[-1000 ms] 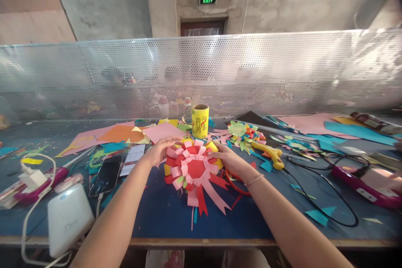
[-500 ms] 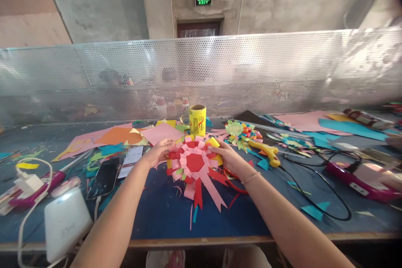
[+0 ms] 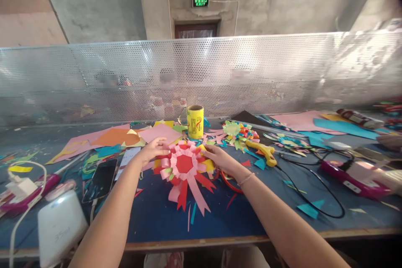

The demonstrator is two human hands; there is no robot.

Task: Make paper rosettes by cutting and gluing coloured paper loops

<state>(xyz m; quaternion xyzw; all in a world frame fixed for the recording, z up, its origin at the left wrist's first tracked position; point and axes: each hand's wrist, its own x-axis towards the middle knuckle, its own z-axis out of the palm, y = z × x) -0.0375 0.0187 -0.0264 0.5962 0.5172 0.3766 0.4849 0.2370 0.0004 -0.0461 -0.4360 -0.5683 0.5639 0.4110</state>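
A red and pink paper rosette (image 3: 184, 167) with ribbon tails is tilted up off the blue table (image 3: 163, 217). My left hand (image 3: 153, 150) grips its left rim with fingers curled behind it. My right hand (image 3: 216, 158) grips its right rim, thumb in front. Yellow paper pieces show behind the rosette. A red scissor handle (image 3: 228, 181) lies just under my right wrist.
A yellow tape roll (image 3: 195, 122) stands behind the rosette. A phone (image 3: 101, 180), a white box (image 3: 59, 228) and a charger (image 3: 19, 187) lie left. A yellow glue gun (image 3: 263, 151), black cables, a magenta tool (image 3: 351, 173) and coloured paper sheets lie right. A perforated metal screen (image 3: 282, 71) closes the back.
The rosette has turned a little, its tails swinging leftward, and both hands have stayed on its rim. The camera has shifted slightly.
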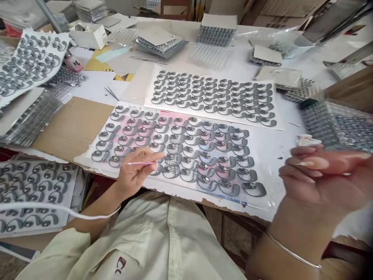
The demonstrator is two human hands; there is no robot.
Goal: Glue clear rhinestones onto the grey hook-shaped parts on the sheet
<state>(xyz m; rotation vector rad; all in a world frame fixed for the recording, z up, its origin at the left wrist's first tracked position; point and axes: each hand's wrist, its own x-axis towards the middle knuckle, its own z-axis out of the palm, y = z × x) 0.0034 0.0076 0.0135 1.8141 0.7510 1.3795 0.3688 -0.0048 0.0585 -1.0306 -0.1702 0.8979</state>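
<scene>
My left hand (136, 171) is closed in a pinch on a thin pink stick (140, 163), held level over the near edge of a sheet (180, 149) covered with rows of grey hook-shaped pieces carrying small shiny studs. My right hand (320, 175) is raised at the right, blurred by motion, fingers curled; a small white thing (307, 140) shows at its fingertips, and I cannot tell whether it is held. A thin bracelet (294, 253) circles the right wrist.
A second sheet of grey pieces (215, 97) lies behind the first. More filled sheets lie at the far left (29, 62) and lower left (35, 186). Clear blister trays (340, 124) sit at the right, stacked trays (217, 29) at the back, brown cardboard (72, 128) under the sheet.
</scene>
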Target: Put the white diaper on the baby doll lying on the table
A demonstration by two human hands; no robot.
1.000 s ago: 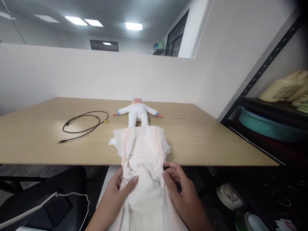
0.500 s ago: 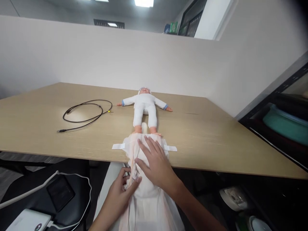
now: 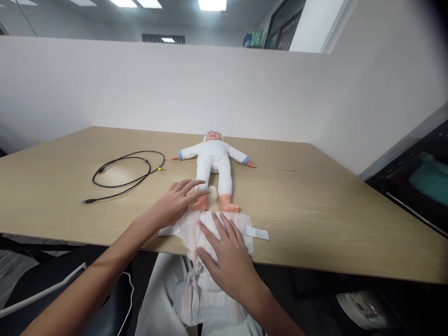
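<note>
A baby doll [image 3: 214, 161] in a white suit lies on its back on the wooden table [image 3: 315, 210], feet toward me. A white diaper [image 3: 245, 229] lies spread over the table's near edge just below the doll's feet, its lower part hanging off. My right hand [image 3: 224, 252] rests flat on the diaper with fingers spread. My left hand [image 3: 177, 203] is stretched out over the table, fingers open, its fingertips at the doll's near foot.
A black cable [image 3: 122, 172] lies coiled on the table to the left of the doll. A white partition wall stands behind the table. Dark shelving [image 3: 413, 182] with a teal basin is at the right. A white cord [image 3: 45, 291] runs below the table's left side.
My left hand let go of the diaper's hanging part and reached forward to the doll's foot. The right hand stays flat on the diaper. The view shifted slightly.
</note>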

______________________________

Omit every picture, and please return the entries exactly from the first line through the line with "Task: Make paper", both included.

Output of the exercise:
[-1000 ms] 
[-500 ms] 
[+0 ms] 

The demonstrator is two human hands; there is no robot.

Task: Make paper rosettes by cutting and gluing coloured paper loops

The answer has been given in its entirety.